Copy each entry below exactly.

[[ GIVEN DATA open ]]

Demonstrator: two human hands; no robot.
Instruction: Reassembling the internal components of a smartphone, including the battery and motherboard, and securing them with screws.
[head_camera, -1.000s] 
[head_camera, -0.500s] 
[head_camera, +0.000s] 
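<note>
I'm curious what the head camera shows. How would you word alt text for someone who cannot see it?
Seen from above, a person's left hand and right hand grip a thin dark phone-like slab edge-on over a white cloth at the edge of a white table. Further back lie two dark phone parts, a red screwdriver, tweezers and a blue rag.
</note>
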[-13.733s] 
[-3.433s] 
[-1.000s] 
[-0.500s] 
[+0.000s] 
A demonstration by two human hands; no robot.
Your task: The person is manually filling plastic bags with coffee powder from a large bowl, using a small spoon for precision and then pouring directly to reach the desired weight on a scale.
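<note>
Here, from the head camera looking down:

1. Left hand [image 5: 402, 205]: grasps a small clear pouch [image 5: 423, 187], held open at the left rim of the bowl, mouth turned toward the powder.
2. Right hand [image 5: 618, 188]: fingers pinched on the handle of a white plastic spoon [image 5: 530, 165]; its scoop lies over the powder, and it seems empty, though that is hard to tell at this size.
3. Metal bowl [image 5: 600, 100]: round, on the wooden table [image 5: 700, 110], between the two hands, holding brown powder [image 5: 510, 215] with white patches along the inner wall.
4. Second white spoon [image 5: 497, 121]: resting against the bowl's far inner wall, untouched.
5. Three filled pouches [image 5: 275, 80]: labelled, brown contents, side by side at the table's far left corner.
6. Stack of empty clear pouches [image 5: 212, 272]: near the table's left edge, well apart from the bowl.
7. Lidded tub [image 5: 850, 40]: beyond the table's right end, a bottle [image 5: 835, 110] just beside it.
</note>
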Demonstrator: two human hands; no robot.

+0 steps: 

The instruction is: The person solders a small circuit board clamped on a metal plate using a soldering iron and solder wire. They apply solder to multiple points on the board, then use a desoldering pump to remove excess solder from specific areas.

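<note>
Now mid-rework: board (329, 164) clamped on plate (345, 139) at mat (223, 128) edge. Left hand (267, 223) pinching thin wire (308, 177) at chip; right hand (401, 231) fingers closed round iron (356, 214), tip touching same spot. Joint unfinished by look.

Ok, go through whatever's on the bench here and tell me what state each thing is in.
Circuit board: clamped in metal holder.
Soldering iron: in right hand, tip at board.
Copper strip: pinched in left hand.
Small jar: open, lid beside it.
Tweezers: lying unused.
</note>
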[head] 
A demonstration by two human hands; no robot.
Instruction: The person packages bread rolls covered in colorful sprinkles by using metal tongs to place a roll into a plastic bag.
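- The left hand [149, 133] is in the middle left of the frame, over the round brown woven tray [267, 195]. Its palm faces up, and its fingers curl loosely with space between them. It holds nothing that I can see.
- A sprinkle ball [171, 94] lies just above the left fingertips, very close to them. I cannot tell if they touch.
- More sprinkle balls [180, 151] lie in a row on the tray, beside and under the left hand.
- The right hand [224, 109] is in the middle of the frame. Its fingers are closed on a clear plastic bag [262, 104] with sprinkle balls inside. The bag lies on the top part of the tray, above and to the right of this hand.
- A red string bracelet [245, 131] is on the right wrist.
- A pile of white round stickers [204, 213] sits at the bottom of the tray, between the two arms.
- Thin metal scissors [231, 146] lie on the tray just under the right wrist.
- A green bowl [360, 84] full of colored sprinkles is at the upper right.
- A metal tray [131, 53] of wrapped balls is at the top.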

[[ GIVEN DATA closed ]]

OUTPUT FOR THIS TASK
Demonstrator: two human hands; no robot.
Instruction: Reassembling the internal components of a smartphone, including the battery and motherboard, and securing them with screws.
[head_camera, -1.000s] 
[head_camera, -0.500s] 
[head_camera, +0.000s] 
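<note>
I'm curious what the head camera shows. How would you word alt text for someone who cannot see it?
Seen from above, a person's left hand and right hand grip a thin dark phone-like slab edge-on over a white cloth at the edge of a white table. Further back lie two dark phone parts, a red screwdriver, tweezers and a blue rag.
</note>
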[-13.733s] 
[-3.433s] 
[-1.000s] 
[-0.500s] 
[+0.000s] 
A demonstration by two human hands; no robot.
Your task: The person is manually filling plastic bags with coffee powder from a large bowl, using a small spoon for precision and then pouring directly to reach the desired weight on a scale.
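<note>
Here, from the head camera looking down:

1. Left hand [image 5: 402, 205]: grasps a small clear pouch [image 5: 423, 187], held open at the left rim of the bowl, mouth turned toward the powder.
2. Right hand [image 5: 618, 188]: fingers pinched on the handle of a white plastic spoon [image 5: 530, 165]; its scoop lies over the powder, and it seems empty, though that is hard to tell at this size.
3. Metal bowl [image 5: 600, 100]: round, on the wooden table [image 5: 700, 110], between the two hands, holding brown powder [image 5: 510, 215] with white patches along the inner wall.
4. Second white spoon [image 5: 497, 121]: resting against the bowl's far inner wall, untouched.
5. Three filled pouches [image 5: 275, 80]: labelled, brown contents, side by side at the table's far left corner.
6. Stack of empty clear pouches [image 5: 212, 272]: near the table's left edge, well apart from the bowl.
7. Lidded tub [image 5: 850, 40]: beyond the table's right end, a bottle [image 5: 835, 110] just beside it.
</note>
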Demonstrator: two human hands; no robot.

+0 steps: 

The instruction is: The person solders a small circuit board clamped on a metal plate using a soldering iron and solder wire. They apply solder to multiple points on the board, then use a desoldering pump to remove excess solder from specific areas.

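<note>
Now mid-rework: board (329, 164) clamped on plate (345, 139) at mat (223, 128) edge. Left hand (267, 223) pinching thin wire (308, 177) at chip; right hand (401, 231) fingers closed round iron (356, 214), tip touching same spot. Joint unfinished by look.

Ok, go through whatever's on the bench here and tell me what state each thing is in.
Circuit board: clamped in metal holder.
Soldering iron: in right hand, tip at board.
Copper strip: pinched in left hand.
Small jar: open, lid beside it.
Tweezers: lying unused.
</note>
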[head] 
A demonstration by two human hands; no robot.
Instruction: The person packages bread rolls covered in colorful sprinkles by using metal tongs to place a roll into a plastic bag.
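- The left hand [149, 133] is in the middle left of the frame, over the round brown woven tray [267, 195]. Its palm faces up, and its fingers curl loosely with space between them. It holds nothing that I can see.
- A sprinkle ball [171, 94] lies just above the left fingertips, very close to them. I cannot tell if they touch.
- More sprinkle balls [180, 151] lie in a row on the tray, beside and under the left hand.
- The right hand [224, 109] is in the middle of the frame. Its fingers are closed on a clear plastic bag [262, 104] with sprinkle balls inside. The bag lies on the top part of the tray, above and to the right of this hand.
- A red string bracelet [245, 131] is on the right wrist.
- A pile of white round stickers [204, 213] sits at the bottom of the tray, between the two arms.
- Thin metal scissors [231, 146] lie on the tray just under the right wrist.
- A green bowl [360, 84] full of colored sprinkles is at the upper right.
- A metal tray [131, 53] of wrapped balls is at the top.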

Output for the exercise is now complete.